Where the lines below hold images, skip those and copy every word exactly.
==== DATA SECTION ====
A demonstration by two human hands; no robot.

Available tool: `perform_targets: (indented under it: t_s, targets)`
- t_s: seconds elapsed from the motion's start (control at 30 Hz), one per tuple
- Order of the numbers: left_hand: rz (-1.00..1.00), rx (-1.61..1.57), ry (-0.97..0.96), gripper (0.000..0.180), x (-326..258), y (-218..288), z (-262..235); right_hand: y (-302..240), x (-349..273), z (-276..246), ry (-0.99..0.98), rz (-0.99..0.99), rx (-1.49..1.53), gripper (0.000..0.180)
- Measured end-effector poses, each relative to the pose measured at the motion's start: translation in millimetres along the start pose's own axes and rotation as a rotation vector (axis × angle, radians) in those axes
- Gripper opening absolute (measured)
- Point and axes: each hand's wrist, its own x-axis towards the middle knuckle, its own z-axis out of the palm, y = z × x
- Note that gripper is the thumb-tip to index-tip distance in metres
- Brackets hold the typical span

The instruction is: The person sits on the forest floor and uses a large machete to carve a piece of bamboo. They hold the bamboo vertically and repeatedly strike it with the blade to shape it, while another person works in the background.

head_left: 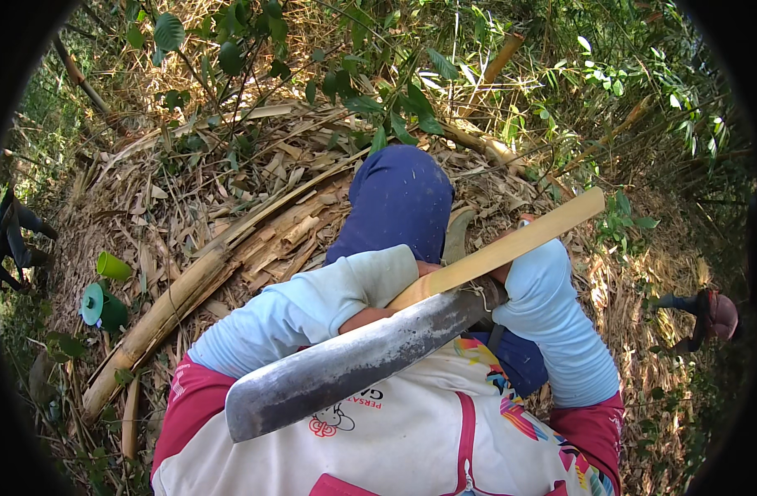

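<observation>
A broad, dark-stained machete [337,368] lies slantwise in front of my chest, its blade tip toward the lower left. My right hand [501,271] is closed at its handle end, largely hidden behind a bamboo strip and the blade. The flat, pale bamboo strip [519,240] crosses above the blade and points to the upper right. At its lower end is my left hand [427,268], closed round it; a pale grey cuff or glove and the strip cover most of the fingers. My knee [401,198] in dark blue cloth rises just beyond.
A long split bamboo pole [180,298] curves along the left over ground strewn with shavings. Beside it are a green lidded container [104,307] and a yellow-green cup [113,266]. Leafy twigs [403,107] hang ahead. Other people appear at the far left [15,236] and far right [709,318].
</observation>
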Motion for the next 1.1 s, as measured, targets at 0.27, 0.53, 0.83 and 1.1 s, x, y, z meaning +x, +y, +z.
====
-- EXPECTED ANSWER --
A demonstration by two human hands; no robot.

Available tool: `perform_targets: (indented under it: t_s, targets)`
- t_s: seconds elapsed from the motion's start (control at 30 Hz), one per tuple
- Order of the numbers: left_hand: rz (-1.00..1.00), rx (-1.61..1.57), ry (-0.97..0.96), gripper (0.000..0.180), x (-326..258), y (-218..288), z (-262..235); right_hand: y (-302..240), x (-349..273), z (-276..246), ry (-0.99..0.98), rz (-0.99..0.99), rx (-1.49..1.53), gripper (0.000..0.180)
- Measured end-effector poses, each relative to the pose measured at the motion's start: translation in millimetres along the start pose's own axes and rotation as a rotation vector (axis × angle, radians) in those axes
- Gripper opening absolute (measured)
- Point and axes: each hand's wrist, its own x-axis towards the middle knuckle, its own z-axis out of the palm, y = z × x
- Note that gripper is the thumb-tip to index-tip distance in metres
- Brackets hold the typical span

The instruction is: The person sits on the forest floor and uses a large machete to carve a piece of bamboo. They hold the bamboo vertically and repeatedly strike it with the blade to shape it, while another person works in the background.

head_left: 

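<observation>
A broad, dark-stained machete [337,368] lies slantwise in front of my chest, its blade tip toward the lower left. My right hand [501,271] is closed at its handle end, largely hidden behind a bamboo strip and the blade. The flat, pale bamboo strip [519,240] crosses above the blade and points to the upper right. At its lower end is my left hand [427,268], closed round it; a pale grey cuff or glove and the strip cover most of the fingers. My knee [401,198] in dark blue cloth rises just beyond.
A long split bamboo pole [180,298] curves along the left over ground strewn with shavings. Beside it are a green lidded container [104,307] and a yellow-green cup [113,266]. Leafy twigs [403,107] hang ahead. Other people appear at the far left [15,236] and far right [709,318].
</observation>
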Motion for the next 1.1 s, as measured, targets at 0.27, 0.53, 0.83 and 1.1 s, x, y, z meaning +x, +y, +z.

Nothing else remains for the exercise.